What does it take to build AI responsibly from the beginning?
At the Global AI Governance and Innovation Showcase, Danica Damljanovic shared the journey of Sentient Machines and reflected on the impact of the FCA AI Lab Supercharged Academy.
Her message captured one of the most important lessons from the programme:
AI adoption is not only about learning new tools.
It is about building the judgement to use them responsibly.
Beyond Technical Capability
Many AI conversations focus on what technology can do.
But in regulated financial services, the bigger question is often different.
Should it be used?
How should it be governed?
What risks does it create?
Who is accountable?
The Academy challenged participants to think beyond experimentation and explore how AI can be applied in real financial systems.
Building Depth and Structure
Through the programme, participants explored:
- real-world AI use cases
- governance and risk
- responsible adoption
- value creation in financial services
- practical implementation challenges
For companies building AI solutions, this kind of structured learning matters.
It helps move ideas from concept to execution.
It also helps ensure that innovation is grounded in accountability from the start.
The Sentient Machines Journey
Danica’s reflection highlighted the importance of capability-building for companies working in AI.
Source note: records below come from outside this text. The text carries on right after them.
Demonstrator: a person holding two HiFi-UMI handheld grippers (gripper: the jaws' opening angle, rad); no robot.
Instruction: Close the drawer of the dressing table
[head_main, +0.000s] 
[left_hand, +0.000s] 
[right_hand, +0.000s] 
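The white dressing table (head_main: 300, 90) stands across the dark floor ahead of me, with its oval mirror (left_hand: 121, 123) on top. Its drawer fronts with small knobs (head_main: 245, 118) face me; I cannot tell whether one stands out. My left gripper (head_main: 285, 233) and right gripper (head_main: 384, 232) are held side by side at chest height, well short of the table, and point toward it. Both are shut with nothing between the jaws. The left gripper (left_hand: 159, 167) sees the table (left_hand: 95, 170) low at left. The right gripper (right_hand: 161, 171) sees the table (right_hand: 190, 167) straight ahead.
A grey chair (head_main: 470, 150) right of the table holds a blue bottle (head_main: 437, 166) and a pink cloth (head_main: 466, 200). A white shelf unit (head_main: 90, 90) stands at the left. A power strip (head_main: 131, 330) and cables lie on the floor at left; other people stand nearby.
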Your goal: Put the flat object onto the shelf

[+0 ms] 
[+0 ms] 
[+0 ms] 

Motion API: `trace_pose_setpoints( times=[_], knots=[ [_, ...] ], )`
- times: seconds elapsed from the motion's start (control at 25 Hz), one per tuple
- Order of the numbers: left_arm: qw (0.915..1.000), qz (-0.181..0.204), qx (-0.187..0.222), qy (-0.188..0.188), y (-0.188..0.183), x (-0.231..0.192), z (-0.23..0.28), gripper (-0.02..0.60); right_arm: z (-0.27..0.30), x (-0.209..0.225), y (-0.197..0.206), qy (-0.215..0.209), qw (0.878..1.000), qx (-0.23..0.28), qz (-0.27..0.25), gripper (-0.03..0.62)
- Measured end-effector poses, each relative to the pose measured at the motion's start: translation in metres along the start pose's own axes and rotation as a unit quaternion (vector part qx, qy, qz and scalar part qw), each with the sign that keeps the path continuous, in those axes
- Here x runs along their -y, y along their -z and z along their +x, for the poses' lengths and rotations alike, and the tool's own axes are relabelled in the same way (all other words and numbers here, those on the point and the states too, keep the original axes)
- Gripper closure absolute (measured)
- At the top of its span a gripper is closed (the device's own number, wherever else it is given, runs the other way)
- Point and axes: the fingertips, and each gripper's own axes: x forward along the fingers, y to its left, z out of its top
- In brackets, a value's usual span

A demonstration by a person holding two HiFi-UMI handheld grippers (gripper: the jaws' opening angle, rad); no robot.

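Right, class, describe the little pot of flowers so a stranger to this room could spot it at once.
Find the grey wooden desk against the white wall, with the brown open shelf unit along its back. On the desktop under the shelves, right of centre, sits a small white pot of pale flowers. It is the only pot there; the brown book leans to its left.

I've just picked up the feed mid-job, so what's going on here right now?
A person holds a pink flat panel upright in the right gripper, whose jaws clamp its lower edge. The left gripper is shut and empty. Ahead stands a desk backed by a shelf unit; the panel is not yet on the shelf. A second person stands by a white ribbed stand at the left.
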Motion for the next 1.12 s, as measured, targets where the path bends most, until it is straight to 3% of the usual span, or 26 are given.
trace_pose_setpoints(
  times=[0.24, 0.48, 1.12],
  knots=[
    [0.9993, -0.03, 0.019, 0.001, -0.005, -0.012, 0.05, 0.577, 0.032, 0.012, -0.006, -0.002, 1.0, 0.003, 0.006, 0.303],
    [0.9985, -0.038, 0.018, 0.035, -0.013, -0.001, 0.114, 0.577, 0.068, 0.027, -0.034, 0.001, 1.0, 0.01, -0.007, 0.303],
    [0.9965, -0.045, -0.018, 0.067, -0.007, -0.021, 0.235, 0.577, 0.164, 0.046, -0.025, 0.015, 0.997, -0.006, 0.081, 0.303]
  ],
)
Responsible AI does not happen by accident.
It requires:
- technical understanding
- regulatory awareness
- clear use cases
- strong governance
- a sense of purpose
This is especially important in financial services, where trust is central to adoption.
The Takeaway
The future of AI in finance will not only be shaped by the technology being built.
It will be shaped by the people and companies building it.
Danica’s journey is a reminder that responsible AI starts early — with the right questions, the right structure, and the right commitment to creating value safely.